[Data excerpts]

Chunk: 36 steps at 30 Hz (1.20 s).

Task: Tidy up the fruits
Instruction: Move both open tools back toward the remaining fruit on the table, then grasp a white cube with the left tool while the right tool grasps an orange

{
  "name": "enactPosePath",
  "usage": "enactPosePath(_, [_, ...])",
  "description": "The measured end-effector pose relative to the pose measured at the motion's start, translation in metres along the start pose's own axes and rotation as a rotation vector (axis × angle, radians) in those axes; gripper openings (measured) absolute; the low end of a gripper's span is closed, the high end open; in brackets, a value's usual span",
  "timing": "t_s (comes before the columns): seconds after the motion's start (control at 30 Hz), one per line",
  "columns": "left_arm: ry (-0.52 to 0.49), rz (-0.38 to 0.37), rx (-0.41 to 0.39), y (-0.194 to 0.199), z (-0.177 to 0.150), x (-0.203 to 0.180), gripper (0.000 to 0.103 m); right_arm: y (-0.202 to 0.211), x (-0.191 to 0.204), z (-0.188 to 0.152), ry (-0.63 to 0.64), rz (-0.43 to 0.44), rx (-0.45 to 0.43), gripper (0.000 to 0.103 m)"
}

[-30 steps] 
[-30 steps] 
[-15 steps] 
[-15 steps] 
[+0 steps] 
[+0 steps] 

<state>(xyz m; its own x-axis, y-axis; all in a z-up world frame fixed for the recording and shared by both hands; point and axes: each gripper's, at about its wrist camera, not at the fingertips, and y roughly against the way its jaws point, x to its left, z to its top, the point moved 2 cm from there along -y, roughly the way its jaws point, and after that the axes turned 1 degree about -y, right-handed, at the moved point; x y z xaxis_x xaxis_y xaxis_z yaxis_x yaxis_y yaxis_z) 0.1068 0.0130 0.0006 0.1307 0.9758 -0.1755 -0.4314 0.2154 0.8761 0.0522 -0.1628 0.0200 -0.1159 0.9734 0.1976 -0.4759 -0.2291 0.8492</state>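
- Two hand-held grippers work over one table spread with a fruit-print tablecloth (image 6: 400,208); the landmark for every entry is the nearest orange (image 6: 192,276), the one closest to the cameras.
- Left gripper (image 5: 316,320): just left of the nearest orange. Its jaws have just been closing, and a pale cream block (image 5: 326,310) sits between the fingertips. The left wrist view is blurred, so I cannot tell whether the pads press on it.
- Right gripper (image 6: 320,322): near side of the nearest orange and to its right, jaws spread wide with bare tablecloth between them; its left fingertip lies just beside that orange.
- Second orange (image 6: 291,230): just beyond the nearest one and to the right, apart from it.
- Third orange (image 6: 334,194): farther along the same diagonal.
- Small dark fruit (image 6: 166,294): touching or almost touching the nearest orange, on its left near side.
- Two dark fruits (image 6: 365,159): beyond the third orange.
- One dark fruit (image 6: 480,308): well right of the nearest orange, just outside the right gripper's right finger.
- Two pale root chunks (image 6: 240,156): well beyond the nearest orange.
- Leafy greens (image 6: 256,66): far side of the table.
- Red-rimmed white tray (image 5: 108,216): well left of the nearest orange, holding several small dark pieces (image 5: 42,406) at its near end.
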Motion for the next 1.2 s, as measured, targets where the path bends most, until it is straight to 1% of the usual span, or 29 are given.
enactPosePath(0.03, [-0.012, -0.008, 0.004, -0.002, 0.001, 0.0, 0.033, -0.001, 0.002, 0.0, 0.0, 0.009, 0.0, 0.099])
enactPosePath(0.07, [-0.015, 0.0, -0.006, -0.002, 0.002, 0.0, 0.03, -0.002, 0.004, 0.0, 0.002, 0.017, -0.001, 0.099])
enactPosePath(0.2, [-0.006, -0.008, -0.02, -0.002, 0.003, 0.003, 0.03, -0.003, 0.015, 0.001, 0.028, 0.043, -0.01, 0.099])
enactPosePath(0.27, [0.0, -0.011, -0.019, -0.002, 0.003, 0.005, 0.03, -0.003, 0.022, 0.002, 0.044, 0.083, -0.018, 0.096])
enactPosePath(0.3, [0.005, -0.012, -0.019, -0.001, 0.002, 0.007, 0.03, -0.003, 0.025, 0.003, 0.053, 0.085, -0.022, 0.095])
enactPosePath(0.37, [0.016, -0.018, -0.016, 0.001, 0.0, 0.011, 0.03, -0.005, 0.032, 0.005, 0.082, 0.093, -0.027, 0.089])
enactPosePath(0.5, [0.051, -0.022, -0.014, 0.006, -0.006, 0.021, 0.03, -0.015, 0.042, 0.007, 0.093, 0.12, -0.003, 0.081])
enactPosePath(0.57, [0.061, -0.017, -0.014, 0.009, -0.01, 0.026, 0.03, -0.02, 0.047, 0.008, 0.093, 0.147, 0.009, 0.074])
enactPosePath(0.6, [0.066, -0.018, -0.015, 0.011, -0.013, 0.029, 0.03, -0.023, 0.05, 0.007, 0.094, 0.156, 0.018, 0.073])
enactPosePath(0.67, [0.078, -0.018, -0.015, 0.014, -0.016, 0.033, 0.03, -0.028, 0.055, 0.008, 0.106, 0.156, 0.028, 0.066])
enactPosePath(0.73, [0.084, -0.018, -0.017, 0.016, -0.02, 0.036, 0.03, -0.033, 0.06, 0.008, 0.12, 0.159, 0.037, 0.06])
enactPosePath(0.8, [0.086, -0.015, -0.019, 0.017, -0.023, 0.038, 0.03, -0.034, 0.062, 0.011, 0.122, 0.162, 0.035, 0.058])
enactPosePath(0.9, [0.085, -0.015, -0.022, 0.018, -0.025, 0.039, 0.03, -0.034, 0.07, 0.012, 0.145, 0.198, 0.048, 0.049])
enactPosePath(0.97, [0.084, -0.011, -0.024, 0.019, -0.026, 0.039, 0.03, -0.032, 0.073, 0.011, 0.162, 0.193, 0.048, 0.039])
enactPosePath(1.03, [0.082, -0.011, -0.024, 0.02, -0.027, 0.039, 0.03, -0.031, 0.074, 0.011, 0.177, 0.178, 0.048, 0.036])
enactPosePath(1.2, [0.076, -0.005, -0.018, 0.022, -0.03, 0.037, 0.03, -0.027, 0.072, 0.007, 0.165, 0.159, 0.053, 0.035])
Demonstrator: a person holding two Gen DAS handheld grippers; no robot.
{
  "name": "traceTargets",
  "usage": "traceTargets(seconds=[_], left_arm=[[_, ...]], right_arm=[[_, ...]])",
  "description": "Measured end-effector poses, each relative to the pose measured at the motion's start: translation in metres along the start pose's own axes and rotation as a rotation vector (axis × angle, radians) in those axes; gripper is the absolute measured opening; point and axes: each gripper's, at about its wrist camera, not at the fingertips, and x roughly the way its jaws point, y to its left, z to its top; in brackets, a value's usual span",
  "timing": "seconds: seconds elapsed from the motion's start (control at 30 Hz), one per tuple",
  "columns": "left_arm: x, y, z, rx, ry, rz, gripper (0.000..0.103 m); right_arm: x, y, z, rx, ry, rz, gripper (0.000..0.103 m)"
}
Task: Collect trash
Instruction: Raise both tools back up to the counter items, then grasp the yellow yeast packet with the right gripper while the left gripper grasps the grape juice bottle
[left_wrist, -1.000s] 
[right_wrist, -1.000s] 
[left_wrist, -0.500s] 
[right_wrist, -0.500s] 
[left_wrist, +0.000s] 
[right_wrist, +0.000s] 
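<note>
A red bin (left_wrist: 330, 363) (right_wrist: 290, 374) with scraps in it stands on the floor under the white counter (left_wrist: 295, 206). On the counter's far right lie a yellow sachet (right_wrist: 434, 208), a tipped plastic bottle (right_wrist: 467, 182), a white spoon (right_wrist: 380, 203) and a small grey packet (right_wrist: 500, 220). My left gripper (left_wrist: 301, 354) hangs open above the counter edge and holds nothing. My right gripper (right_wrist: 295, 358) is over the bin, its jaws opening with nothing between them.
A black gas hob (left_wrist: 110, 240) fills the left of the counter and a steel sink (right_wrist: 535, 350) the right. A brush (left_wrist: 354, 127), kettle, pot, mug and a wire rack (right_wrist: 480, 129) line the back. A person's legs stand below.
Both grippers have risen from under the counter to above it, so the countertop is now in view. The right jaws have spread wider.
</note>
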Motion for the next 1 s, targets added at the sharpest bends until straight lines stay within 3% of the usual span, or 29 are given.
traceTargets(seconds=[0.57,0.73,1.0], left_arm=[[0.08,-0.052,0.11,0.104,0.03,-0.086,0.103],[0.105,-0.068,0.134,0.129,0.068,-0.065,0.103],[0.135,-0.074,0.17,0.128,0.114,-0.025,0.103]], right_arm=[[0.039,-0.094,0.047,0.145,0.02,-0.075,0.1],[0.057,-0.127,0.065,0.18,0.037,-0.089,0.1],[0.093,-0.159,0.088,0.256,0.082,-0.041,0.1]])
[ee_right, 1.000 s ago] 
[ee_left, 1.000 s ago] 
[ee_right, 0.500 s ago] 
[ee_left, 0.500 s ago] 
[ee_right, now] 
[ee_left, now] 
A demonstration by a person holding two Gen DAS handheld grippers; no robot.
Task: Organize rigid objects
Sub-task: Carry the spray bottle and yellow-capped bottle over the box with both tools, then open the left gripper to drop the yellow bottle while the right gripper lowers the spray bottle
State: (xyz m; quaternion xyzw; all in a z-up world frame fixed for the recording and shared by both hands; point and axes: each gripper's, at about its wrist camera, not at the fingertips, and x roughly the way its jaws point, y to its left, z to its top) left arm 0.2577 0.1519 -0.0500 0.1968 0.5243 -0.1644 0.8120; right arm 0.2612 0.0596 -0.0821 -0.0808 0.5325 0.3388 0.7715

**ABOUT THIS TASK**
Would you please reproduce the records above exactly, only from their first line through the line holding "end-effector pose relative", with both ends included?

**EXERCISE RESULT**
Chunk: 36 steps at 30 Hz (1.20 s).

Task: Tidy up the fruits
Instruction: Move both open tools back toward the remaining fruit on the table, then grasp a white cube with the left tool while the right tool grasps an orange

{
  "name": "enactPosePath",
  "usage": "enactPosePath(_, [_, ...])",
  "description": "The measured end-effector pose relative to the pose measured at the motion's start, translation in metres along the start pose's own axes and rotation as a rotation vector (axis × angle, radians) in those axes; gripper openings (measured) absolute; the low end of a gripper's span is closed, the high end open; in brackets, a value's usual span",

There's nothing left to add to the answer.